Multi-Camera Visual-Inertial Simultaneous Localization and Mapping for Autonomous Valet Parking
Marcus Abate, Ariel Schwartz, Xue Iuan Wong, Wangdong Luo, Rotem Littman, Marc Klinger, Lars Kuhnert, Douglas Blue, Luca Carlone
TL;DR
The paper tackles robust multi-camera VI-SLAM for autonomous valet parking in GPS-denied environments. It extends Kimera to fuse multiple monocular cameras with IMU and wheel odometry, introduces monocular loop-closure alternatives including scale-less pose and rotation-only variants, and builds a dense free-space map from a ground-plane detected by a CNN and a homography-based 3D projection feeding Kimera-Semantics. Across photo-realistic simulations and Ford datasets, the system achieves a trajectory error of less than $1\%$ of the trajectory length over more than $8\,\text{km}$. This approach delivers robust, globally consistent localization and mapping for autonomous parking without relying on LiDAR, enabling safe navigation in complex garages.
Abstract
Localization and mapping are key capabilities for self-driving vehicles.

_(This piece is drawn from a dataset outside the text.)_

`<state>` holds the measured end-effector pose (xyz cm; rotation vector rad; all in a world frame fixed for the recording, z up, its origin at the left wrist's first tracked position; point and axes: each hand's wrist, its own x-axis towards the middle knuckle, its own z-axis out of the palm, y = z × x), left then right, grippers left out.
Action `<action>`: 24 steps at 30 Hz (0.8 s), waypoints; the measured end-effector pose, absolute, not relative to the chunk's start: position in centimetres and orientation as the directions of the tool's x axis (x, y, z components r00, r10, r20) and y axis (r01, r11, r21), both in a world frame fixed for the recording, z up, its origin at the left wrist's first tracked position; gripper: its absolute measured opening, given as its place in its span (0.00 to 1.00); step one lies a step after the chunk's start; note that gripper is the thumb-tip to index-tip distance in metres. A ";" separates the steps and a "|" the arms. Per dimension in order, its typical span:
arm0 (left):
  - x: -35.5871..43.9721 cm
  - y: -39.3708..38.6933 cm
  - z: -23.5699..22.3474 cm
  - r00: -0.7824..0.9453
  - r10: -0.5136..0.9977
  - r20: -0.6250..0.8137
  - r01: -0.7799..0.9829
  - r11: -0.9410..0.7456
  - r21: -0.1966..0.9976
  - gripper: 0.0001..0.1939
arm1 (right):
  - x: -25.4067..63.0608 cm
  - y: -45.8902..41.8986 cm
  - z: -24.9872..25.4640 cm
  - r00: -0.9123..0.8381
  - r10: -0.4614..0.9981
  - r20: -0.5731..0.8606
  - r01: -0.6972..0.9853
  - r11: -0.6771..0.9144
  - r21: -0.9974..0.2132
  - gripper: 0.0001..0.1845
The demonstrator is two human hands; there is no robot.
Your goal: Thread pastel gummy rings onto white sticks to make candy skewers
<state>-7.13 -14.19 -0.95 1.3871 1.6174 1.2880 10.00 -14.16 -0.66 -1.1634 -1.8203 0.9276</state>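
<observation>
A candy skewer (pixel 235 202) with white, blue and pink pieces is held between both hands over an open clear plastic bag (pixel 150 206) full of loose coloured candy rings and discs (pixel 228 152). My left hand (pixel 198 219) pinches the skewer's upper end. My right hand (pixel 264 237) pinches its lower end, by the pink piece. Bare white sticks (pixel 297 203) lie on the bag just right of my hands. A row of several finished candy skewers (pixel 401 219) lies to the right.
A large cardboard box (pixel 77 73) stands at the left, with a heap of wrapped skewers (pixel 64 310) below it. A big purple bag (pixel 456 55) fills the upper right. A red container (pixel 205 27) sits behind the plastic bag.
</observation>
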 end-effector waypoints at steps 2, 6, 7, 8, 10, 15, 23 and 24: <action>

In this paper, we build on Kimera and extend it to use multiple cameras as well as external (eg wheel) odometry sensors, to obtain accurate and robust odometry estimates in real-world problems. Additionally, we propose an effective scheme for closing loops that circumvents the drawbacks of common alternatives based on the Perspective-n-Point method and also works with a single monocular camera. Finally, we develop a method for dense 3D mapping of the free space that combines a segmentation network for free-space detection with a homography-based dense mapping technique. We test our system on photo-realistic simulations and on several real datasets collected on a car prototype developed by the Ford Motor Company, spanning both indoor and outdoor parking scenarios. Our multi-camera system is shown to outperform state-of-the art open-source visual-inertial-SLAM pipelines (Vins-Fusion, ORB-SLAM3), and exhibits an average trajectory error under 1% of the trajectory length across more than 8km of distance traveled (combined across all datasets). A video showcasing the system is available at: youtu.be/H8CpzDpXOI8.